Neutral citation: [2023] KEHC 18283 (KLR)

Republic of Kenya

In the High Court at Mombasa

Civil Appeal E022 of 2023

DKN Magare, J

April 26, 2023

Between

Waza Clemence Masinde t/a C. Masinde & Company Advocates

Appellant

and

Joseph Lewa

Respondent

Judgment

Turning and turning in the widening gyreThe falcon cannot hear the falconerThings fall apart; the centre cannot hold;Mere anarchy is loosed upon the world,The blood-dimmed tide is loosed, and everywhereThe ceremony of innocence is drownedThe best lack all conviction, while the worstAre full of passionate intensity.© William Butler Yeat the Second Coming 1. This matter is before me once again. Appeal from the decision of the Small Claims Court – Mombasa, the Honourable Viola Muthoni dated the 26th January, 2023 in SCCCOMM E001 of 2022)

2. The Appellant filed 5 grounds of appeal against the said Ruling.

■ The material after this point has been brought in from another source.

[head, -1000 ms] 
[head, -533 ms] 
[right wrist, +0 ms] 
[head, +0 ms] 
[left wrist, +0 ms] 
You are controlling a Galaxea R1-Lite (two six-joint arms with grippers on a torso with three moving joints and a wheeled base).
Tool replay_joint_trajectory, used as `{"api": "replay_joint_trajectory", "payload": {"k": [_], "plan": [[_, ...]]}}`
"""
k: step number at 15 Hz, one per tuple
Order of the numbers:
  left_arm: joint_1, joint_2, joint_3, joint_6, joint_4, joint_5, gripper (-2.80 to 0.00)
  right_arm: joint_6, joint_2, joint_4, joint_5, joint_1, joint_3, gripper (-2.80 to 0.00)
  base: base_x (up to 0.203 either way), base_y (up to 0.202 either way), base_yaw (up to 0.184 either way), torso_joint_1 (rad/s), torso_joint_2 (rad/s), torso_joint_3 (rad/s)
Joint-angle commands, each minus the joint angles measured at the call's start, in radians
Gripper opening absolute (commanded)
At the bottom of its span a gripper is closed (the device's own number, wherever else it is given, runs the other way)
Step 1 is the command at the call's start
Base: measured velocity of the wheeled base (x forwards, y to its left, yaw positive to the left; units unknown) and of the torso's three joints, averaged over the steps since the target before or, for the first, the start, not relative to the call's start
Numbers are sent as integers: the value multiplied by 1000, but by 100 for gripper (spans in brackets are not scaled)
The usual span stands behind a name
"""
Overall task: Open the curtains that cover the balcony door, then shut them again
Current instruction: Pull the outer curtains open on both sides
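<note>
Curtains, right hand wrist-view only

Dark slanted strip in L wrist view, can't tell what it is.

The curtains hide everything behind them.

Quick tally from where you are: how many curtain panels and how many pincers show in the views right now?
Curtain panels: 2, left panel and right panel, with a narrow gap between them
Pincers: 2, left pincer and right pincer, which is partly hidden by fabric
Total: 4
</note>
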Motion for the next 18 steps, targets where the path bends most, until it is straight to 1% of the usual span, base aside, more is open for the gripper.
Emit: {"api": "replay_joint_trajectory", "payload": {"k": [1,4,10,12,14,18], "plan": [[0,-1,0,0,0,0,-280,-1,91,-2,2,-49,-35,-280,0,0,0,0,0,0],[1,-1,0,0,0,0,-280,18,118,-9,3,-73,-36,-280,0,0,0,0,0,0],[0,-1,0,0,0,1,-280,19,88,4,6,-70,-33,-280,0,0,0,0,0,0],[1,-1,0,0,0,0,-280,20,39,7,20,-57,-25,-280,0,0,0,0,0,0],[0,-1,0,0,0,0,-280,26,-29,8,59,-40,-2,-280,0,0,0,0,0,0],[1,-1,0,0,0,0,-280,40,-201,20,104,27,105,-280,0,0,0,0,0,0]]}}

It is was a Ruling delivered against a preliminary objection, that the matter should be referred to the advocates disciplinary tribunal since it is a matter on the dispute of the advocate client costs.

3. The Appeal is wordy and does not help that only one issue is in dispute. the issue is whether the court had jurisdiction to deal with a dispute between advocate and client over payment for amounts received for compensation

4. The question of the lengthy and obfuscatious grounds of appeal were raised and dealt with by the court of appeal in the case of Robinson Kiplagat Tuwei v Felix Kipchoge Limo Langat [2020] eKLR, where the learned law Lords stated as doth: -“We are yet again confronted with an appeal founded on a memorandum of appeal that is drawn in total disregard of rule 86 of the Court of Appeal Rules. That rule demands that a memorandum of appeal must set forth concisely, without argument or narrative, the grounds upon which a judgment is impugned. What we have before us are some 18 grounds of appeal that lack focus and are repetitively tedious. It is certainly not edifying for counsel to present two dozen grounds of appeal, and end up arguing only two or three issues, on the myth that he has condensed the grounds of appeal.This Court has repeatedly stated that counsel must take time to draw the memoranda of appeal in strict compliance with the rules of the Court. (See Abdi Ali Dere v. Firoz Hussein Tundal & 2 Others [2013] eKLR) and Nasri Ibrahim v. IEBC & 2 Others [2018] eKLR. In the latter case, this Court lamented:“We must reiterate that counsel must strive to make drafting of grounds of appeal an art, not an exercise in verbosity, repetition, or empty rhetoric.....A surfeit of prolixious grounds of appeal do not in any way enhance the chances of success of an appeal. If they achieve anything, it is only to obfuscate the real issues in dispute, vex and irritate the opposite parties, waste valuable judicial time, and increase costs.”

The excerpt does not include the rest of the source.